Letters to the Editor: The U.S. National Nightmare Must End

Donald Trump winks as he listens before a trade agreement signing with Japan in the Roosevelt Room of the White House, October 7, 2019, in Washington.
AP Photo/Evan Vucci

As part of his tweetstorm late last month, U.S. President Donald Trump’s called for Rep. Adam Schiff, who chairs the House Intelligence Committee and is leading the impeachment inquiry, to be “questioned at the highest level for Fraud & Treason,” and asked whether Schiff should be “arrested for treason.” As president, Trump has often called for Hillary Clinton to be imprisoned. Now he’s warning about a civil war.

He has often encouraged attendees of his rallies to commit acts of violence. There is also his suspected corruption, including emoluments involving his worldwide properties (not entirely unrelated to his refusal, utterly unprecedented, to release his tax returns to the public).

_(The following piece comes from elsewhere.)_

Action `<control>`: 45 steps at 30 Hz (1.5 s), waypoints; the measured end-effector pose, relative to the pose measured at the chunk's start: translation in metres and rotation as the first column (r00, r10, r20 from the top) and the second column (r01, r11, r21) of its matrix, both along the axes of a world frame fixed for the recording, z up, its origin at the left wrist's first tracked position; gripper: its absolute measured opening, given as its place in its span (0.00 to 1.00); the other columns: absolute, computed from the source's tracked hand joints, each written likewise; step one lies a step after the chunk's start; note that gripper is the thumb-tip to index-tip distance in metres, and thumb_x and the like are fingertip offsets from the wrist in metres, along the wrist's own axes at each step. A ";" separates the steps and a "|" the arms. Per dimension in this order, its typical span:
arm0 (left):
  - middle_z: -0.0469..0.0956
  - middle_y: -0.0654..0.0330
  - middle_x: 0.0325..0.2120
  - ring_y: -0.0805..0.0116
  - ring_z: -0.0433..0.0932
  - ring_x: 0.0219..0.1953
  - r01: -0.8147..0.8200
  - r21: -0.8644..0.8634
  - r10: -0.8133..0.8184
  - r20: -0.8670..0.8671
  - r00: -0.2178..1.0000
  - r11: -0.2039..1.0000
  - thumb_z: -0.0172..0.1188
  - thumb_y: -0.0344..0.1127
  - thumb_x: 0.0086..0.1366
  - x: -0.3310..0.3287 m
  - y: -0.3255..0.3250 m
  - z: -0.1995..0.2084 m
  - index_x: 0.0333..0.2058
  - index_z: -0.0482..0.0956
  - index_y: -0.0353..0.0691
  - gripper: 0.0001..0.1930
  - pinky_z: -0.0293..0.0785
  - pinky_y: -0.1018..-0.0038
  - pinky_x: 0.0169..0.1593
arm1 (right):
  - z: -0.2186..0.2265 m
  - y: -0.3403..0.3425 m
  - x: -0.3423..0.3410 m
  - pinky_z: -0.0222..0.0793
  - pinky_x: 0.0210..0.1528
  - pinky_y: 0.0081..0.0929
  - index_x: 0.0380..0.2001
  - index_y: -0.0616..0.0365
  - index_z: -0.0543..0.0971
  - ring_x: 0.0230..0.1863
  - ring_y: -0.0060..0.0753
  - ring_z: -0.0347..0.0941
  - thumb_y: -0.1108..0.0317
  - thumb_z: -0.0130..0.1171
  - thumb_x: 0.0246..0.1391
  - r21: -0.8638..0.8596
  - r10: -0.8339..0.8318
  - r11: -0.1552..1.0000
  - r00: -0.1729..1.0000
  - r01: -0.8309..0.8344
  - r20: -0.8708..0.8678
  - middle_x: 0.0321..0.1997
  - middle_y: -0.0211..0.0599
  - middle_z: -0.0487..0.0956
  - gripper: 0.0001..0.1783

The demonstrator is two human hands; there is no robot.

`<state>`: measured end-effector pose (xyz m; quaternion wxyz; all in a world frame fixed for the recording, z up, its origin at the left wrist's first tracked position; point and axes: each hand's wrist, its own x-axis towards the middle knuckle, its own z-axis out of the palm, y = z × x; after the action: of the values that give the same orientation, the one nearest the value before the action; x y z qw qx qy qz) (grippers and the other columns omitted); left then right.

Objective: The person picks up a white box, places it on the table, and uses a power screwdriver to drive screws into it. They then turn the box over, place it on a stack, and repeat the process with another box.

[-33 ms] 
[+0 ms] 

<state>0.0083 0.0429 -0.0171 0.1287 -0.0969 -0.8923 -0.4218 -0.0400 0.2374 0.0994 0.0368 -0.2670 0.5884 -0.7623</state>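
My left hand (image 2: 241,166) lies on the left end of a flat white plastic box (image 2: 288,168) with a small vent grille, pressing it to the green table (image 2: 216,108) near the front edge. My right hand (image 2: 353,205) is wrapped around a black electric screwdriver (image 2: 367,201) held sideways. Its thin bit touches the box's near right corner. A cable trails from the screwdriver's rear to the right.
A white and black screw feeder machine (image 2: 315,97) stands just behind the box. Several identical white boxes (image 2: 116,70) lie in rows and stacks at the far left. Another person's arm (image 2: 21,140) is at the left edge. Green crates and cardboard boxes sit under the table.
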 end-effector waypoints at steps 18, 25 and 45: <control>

On top of this are his suspected improper attempts to use influence over foreign leaders for personal political gain in Ukraine and elsewhere, his frequently tweeted suspected slander and intimidation of both political opponents and witnesses to this suspected corruption, and his assertion that the Constitution lets him do anything he wants, under Article 2. All this suggests that it’s more than past time for our national nightmare to come to a lawful end.

James Adler
Cambridge, Massachusetts

U.K. Labour’s Nazi bullying tactics
Not a day goes by when, on turning the pages of your esteemed journal, one is not mentally transported back to the dark times of 1938 and specifically to the Berlin of that era. Each day articles carry disturbing news of anti-Semitic incidents in many parts of the world, with these latest revelations concerning events in Belgium proving most sinister.

I am sure that many people, as before, are turning a blind eye to these reports conveying the possibility of isolated incidents by inconsequential individuals.

However, this is far from the truth, as we have learned that the U.K. Labour Party is considering the deselection of two of its Jewish MPs of many years’ standing and impeccable record, namely Dame Louise Ellman and Dame Margaret Hodge.

Their fate is planned for debate and a vote on Yom Kippur night, and it’s no exaggeration to suggest that it bears all the hallmarks of bullying tactics that were frequently employed by the Nazis.

As we now see, these instances are becoming more frequent, some brazenly overt, others often devious but no less potent in the anti-Semitic message they convey.

It would of course be most prudent to note that the following age-old adage is never more relevant than now: “Those who do not learn from history are doomed to repeat it.”

Stephen Vishnick
Tel Aviv

It’s the children who deserve fairness

In response to “Despite Abuse Claims, Jewish Agency Allowed Alleged Pedophile to Immigrate to Israel,” by Dina Kraft, September 5.

This article described the sorry process concerning an alleged child molester who, despite being accused multiple times over several decades, escaped prosecution in the United States and came to live in Israel under the Law of Return.

Was it some conception of fairness that underpinned the Jewish Agency’s statement that it had no grounds for refusing the alleged pedophile’s emigration to Israel because “he did not have a criminal background,” despite the Jewish Agency being “aware of the past allegations” against the alleged pedophile?

In such cases, an adult’s ability to manipulate and use a child should disrupt and deeply complicate any conception of fairness. There is no fairness for a child who has a completely asymmetrical relationship to the adults he or she is expected (and expects) to love and trust.

There is no fairness in the fact that every day more children are exposed to alleged pedophiles decades after the initial allegations are aired; they are not only potential victims of the asymmetry inherent in their relations with ill-intentioned adults, but also of the asymmetry in their relations with the law. The law is busy being “fair” in its assessment of whether the accused is innocent or guilty; it has no interim plan for children exposed to those who are neither officially guilty nor patently innocent.

I am not a lawyer. I do not have answers. But I would like to see more questions being asked about the fairness extended to children, and about their rights under the law to protection from those who would potentially destroy their lives forever.